The address of the principal office of MB Minerals and Sabalo Midland Basin is 800 North Shoreline Blvd., Suite 900 North, Corpus Christi, Texas 78401. The address of the principal office of the EnCap Fund VIII, EnCap Fund IX and EnCap Partners GP is 9651 Katy Freeway, Suite 600, Houston, Texas 77024. The principal business of each of EnCap Fund VIII and Fund IX is investing in securities of energy companies. The principal business of MB Minerals is to own oil and gas mineral interests. The principal business of Sabalo Midland Basin is to be the general partner of MB Minerals. The principal business of EnCap Partners GP is indirectly managing the EnCap Entities.

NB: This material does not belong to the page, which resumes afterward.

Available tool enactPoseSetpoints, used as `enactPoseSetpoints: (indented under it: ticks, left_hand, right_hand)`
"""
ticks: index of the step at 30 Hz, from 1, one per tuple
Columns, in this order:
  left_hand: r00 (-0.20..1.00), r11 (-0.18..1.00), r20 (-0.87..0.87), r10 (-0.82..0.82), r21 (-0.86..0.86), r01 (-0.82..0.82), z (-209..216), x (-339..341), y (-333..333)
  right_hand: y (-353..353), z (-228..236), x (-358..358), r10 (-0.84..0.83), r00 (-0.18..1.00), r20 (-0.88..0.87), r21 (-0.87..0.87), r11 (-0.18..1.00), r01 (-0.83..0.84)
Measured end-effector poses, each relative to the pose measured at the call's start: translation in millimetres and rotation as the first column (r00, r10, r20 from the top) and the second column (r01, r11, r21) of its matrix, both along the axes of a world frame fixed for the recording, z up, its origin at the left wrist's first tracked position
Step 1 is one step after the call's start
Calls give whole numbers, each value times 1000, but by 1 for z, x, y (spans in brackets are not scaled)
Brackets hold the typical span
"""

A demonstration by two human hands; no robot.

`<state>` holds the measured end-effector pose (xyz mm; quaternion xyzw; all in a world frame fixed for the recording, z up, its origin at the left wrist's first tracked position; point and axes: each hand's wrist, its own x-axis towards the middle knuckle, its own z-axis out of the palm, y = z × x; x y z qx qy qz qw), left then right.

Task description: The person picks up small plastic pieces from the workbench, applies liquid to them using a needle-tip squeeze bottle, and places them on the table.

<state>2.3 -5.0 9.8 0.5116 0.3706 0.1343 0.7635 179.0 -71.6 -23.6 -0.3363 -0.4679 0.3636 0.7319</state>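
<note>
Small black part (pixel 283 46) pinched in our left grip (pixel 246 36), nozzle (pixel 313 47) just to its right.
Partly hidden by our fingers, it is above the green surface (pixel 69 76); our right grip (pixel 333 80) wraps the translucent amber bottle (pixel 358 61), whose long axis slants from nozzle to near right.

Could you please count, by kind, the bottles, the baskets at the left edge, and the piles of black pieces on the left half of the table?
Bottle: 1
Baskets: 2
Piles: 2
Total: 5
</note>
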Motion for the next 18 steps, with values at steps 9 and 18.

Information regarding the executive officers, managers or other control persons of MB Minerals, Sabalo Midland Basin, EnCap Fund VIII, EnCap Fund IX and EnCap Partners GP is set forth on Schedule A, Schedule B, Schedule C and Schedule D, respectively, attached hereto. Schedule A, Schedule B, Schedule C and Schedule D attached hereto set forth the following information as to each such person:
(i) name;
(ii) residence or business address;
(iii) present principal occupation or employment and the name, principal business and address of any corporation or other organization in which such employment is conducted; and
(iv) citizenship.
Other than as set forth on Schedule C attached hereto, during the last five years, to the best of the Reporting Persons knowledge, no person named on Schedule A, Schedule B, Schedule C or Schedule D attached hereto, has been (a) convicted in a criminal proceeding (excluding traffic violations or similar misdemeanors) or (b) a party to civil proceeding of a judicial or administrative body of competent jurisdiction and as a result of such proceeding was or is subject to a judgment, decree or final order enjoining future violations of, or prohibiting or mandating activities subject to, federal or state securities laws or finding any violation with respect to such laws.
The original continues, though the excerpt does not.